* Task instructions:
With the images removed, write out every line below exactly.

* Given information:

Start of Block

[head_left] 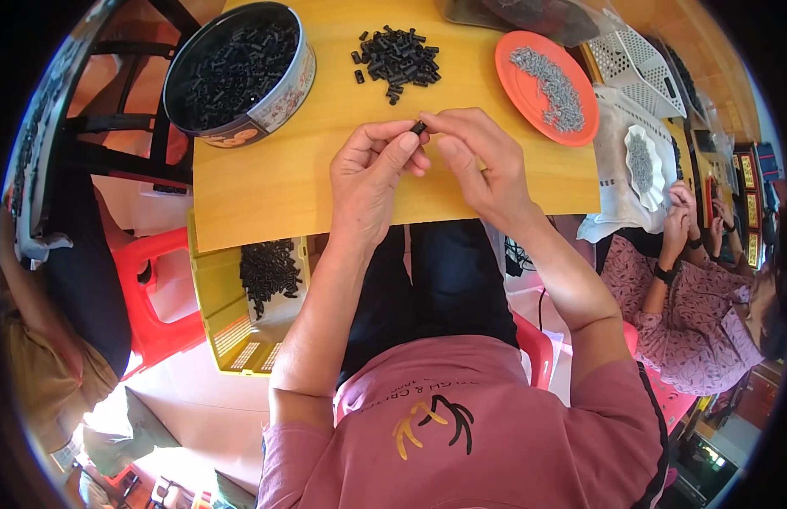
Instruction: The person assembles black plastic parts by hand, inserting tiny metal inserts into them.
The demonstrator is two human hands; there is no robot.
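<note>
I pinched a part (pixel 419 128) in my left hand (pixel 368 170); my right hand (pixel 493 161), thumb parted, held a forefinger beside it. A plate (pixel 523 103) lay near the tabletop's (pixel 274 195) right edge.

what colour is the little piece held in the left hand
The little piece is black; the head view shows it best.
</note>
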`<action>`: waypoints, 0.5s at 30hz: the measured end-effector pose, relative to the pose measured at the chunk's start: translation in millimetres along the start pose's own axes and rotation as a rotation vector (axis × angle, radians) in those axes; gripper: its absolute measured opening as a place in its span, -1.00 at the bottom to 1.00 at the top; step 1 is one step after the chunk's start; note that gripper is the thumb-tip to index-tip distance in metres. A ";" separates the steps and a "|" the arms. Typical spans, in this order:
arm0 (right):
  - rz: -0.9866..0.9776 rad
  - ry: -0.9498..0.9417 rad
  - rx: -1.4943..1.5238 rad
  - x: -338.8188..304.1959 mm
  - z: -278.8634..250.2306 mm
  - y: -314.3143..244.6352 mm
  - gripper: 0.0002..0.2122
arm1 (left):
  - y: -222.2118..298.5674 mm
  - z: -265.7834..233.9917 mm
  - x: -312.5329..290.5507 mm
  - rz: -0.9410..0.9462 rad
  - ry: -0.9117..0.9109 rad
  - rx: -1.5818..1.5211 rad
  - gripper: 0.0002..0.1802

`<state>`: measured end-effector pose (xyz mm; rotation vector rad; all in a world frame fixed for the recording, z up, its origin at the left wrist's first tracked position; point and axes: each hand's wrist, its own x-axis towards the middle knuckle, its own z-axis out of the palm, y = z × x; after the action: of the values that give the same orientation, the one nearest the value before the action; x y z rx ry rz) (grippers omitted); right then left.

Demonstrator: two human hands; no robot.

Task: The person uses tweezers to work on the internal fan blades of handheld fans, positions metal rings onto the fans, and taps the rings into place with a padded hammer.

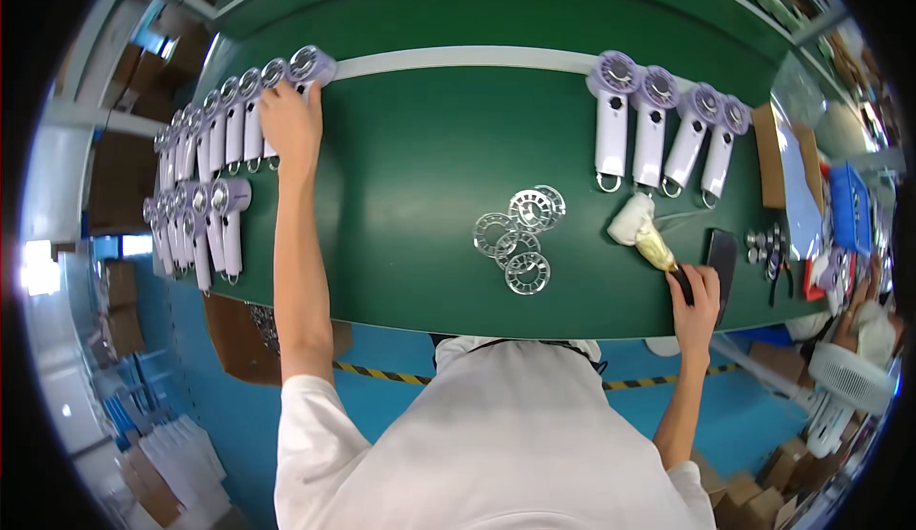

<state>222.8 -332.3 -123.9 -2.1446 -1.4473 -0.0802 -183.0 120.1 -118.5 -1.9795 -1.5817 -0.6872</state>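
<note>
A: Where are the hands placed?

B: The left hand (291, 122) is stretched far out to the left end of the green surface (420, 158), laid over the near end of a row of lilac-and-white handheld fans (224, 115); its fingers are curled on the last fan's white handle, though whether it is truly gripped cannot be told from this angle. A second row of the same fans (196, 229) lies just below it.

A: And the right?

B: The right hand (697, 293) is closed around the dark handle of a cream-coloured brush-like tool (654, 242), near the front edge. A white cloth wad (632, 219) is touched by the tool's tip.

A: What lies between them?

B: A cluster of clear round plastic grilles (518, 234) is seen mid-surface, well apart from both hands. Four more fans (668, 124) are lined up beyond the right hand.
</note>
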 end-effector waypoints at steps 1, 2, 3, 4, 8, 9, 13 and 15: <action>-0.022 -0.003 -0.030 1.7 -1.2 -0.9 -0.79 | 10.2 -7.1 -1.1 0.055 0.091 -0.021 -0.52; -0.003 -0.042 -0.028 0.9 -1.6 1.7 -0.74 | 26.8 -12.8 -0.9 0.013 -0.017 -0.283 -0.54; 0.008 -0.048 -0.031 3.5 -2.1 0.3 -0.74 | 48.9 -18.1 -3.5 -0.034 -0.130 -0.541 -0.56; -0.001 -0.051 -0.030 7.0 -3.4 -5.0 -0.71 | 86.4 -40.2 -3.4 -0.068 -0.320 -0.721 -0.62; 0.005 0.068 0.011 8.5 -8.5 -26.0 -0.68 | 216.3 -75.0 -17.4 0.098 -0.725 -1.011 -0.43; 0.001 0.123 0.060 11.9 -5.6 -33.9 -0.74 | 241.3 -67.8 -23.5 0.188 -0.730 -1.023 -0.35; 0.010 -0.026 0.363 22.4 18.6 -88.7 -0.80 | 329.3 -37.4 -51.5 0.194 -0.759 -0.809 0.00; -0.040 -0.125 0.478 18.3 39.7 -111.2 -0.78 | 347.3 -38.4 -58.5 0.109 -0.687 -0.849 -0.02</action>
<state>123.6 -268.1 -106.6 -1.7528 -1.4075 0.3571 142.7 -14.0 -155.8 -3.1651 -1.6638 -0.7547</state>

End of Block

* Reply:
[head_left] 
Instruction: The person assembles black plastic parts by hand, inserting tiny metal inserts into them.
The demonstrator is two human hands; there is no robot.
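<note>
I pinched a part (pixel 419 128) in my left hand (pixel 368 170); my right hand (pixel 493 161), thumb parted, held a forefinger beside it. A plate (pixel 523 103) lay near the tabletop's (pixel 274 195) right edge.

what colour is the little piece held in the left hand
The little piece is black; the head view shows it best.
</note>
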`<action>`: waypoints, 0.5s at 30hz: the measured end-effector pose, relative to the pose measured at the chunk's start: translation in millimetres along the start pose's own axes and rotation as a rotation vector (axis × angle, radians) in those axes; gripper: its absolute measured opening as a place in its span, -1.00 at the bottom to 1.00 at the top; step 1 is one step after the chunk's start; note that gripper is the thumb-tip to index-tip distance in metres. A ";" separates the steps and a "|" the arms. Typical spans, in this order:
arm0 (right):
  - rz: -0.9866..0.9776 rad
  - ry: -0.9498..0.9417 rad
  - rx: -1.4943..1.5238 rad
  - x: -338.8188..304.1959 mm
  - z: -278.8634..250.2306 mm
  - y: -314.3143..244.6352 mm
  - gripper: 0.0002..0.2122
arm1 (left):
  - y: -222.2118..298.5674 mm
  - z: -265.7834..233.9917 mm
  - x: -312.5329..290.5507 mm
  - rz: -0.9410..0.9462 rad
  - ry: -0.9117..0.9109 rad
  - rx: -1.5818..1.5211 rad
  - gripper: 0.0002..0.1802

`<state>`: measured end-effector pose (xyz mm; rotation vector rad; all in a world frame fixed for the recording, z up, its origin at the left wrist's first tracked position; point and axes: each hand's wrist, its own x-axis towards the middle knuckle, its own z-axis out of the palm, y = z × x; after the action: of the values that give the same orientation, the one nearest the value before the action; x y z rx ry rz) (grippers omitted); right then left.

Demonstrator: two human hands; no robot.

Task: The person uses tweezers to work on the internal fan blades of handheld fans, positions metal rings onto the fans, and taps the rings into place with a padded hammer.


<state>222.8 -332.3 -123.9 -2.1446 -1.4473 -0.0802 -183.0 120.1 -118.5 -1.9795 -1.5817 -0.6872</state>
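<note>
A: Where are the hands placed?

B: The left hand (291, 122) is stretched far out to the left end of the green surface (420, 158), laid over the near end of a row of lilac-and-white handheld fans (224, 115); its fingers are curled on the last fan's white handle, though whether it is truly gripped cannot be told from this angle. A second row of the same fans (196, 229) lies just below it.

A: And the right?

B: The right hand (697, 293) is closed around the dark handle of a cream-coloured brush-like tool (654, 242), near the front edge. A white cloth wad (632, 219) is touched by the tool's tip.

A: What lies between them?

B: A cluster of clear round plastic grilles (518, 234) is seen mid-surface, well apart from both hands. Four more fans (668, 124) are lined up beyond the right hand.
</note>
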 end-effector waypoints at steps 1, 2, 3, 4, 8, 9, 13 and 15: <action>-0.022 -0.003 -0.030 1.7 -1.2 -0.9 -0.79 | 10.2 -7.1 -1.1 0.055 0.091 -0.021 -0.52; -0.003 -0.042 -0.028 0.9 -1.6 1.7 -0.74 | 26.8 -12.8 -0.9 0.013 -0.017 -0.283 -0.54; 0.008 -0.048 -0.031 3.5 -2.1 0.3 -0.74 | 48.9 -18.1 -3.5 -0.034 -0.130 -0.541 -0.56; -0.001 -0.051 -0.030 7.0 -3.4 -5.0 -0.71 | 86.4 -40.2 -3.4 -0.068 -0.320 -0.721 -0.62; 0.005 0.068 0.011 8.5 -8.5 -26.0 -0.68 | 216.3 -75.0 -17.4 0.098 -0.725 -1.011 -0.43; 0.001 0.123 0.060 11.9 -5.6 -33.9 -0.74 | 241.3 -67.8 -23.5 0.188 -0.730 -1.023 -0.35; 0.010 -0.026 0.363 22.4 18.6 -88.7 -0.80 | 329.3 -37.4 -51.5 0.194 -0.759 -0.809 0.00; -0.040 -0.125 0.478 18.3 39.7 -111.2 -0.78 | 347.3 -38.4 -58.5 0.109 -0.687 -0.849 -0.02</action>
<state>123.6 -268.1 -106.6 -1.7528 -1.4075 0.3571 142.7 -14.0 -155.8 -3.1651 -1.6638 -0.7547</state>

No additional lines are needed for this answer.